Work instruction »
Please retype the listing exactly as it appears, skipping each picture.

Data extract »
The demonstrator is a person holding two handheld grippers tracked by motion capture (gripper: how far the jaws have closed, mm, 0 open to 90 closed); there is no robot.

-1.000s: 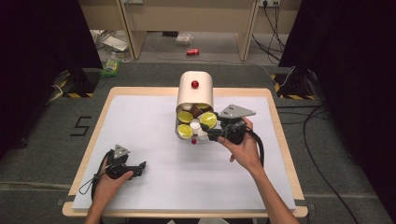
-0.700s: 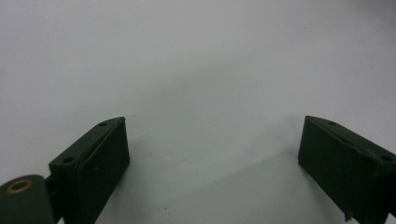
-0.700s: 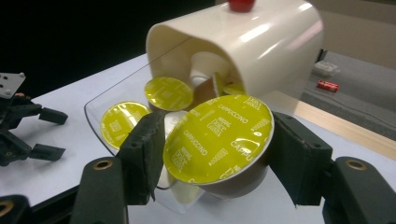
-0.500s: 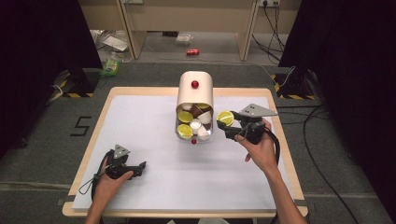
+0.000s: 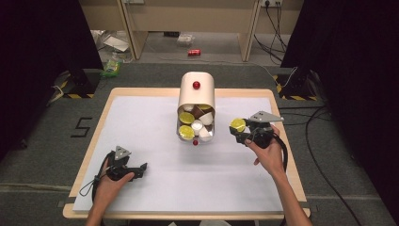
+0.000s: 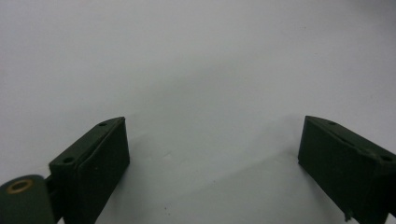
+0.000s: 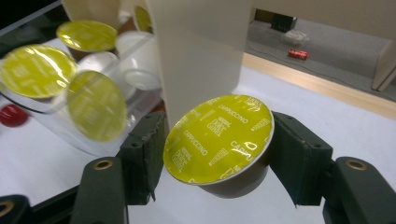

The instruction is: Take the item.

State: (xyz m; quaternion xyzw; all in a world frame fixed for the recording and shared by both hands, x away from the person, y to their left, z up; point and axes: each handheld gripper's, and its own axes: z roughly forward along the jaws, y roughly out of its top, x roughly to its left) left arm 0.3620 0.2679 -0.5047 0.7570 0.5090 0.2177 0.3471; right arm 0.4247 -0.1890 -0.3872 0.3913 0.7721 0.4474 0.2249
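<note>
Right claw point(image 7: 217, 154) clamps a yellow-lidded capsule point(image 7: 218, 140) beside the dispenser point(image 5: 196, 113); grip on the tapered cup could slip. Left claw point(image 6: 210, 158) rests agape and empty on the tabletop point(image 5: 141, 127).

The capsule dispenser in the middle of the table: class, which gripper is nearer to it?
Right. The right gripper sits just beside the capsule dispenser, on its right, holding a yellow-lidded capsule. The left gripper rests far off near the table's front-left.
</note>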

Exercise solution »
The demonstrator is a person holding two handheld grippers tracked by motion capture (gripper: how far the jaws have closed, mm, 0 open to 90 closed); there is no robot.

-1.000s: 
-0.700s: 
-0.700s: 
-0.500s: 
+0.000s: 
+0.000s: 
+0.000s: 

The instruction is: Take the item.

State: (xyz m; quaternion xyzw; all in a world frame fixed for the recording and shared by both hands, x away from the person, y to their left, z up; point and axes: each handheld gripper's, and its own axes: z roughly forward along the jaws, y roughly out of its top, x roughly to its left) left arm 0.3620 0.2679 -0.5047 0.7570 0.5090 0.2177 0.3471; right arm 0.4247 -0.1890 -0.3872 0.3913 0.7721 0.4474 0.2249
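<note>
Right claw point(image 7: 217, 154) clamps a yellow-lidded capsule point(image 7: 218, 140) beside the dispenser point(image 5: 196, 113); grip on the tapered cup could slip. Left claw point(image 6: 210, 158) rests agape and empty on the tabletop point(image 5: 141, 127).

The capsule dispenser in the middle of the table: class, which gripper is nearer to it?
Right. The right gripper sits just beside the capsule dispenser, on its right, holding a yellow-lidded capsule. The left gripper rests far off near the table's front-left.
</note>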

With that, the answer is complete.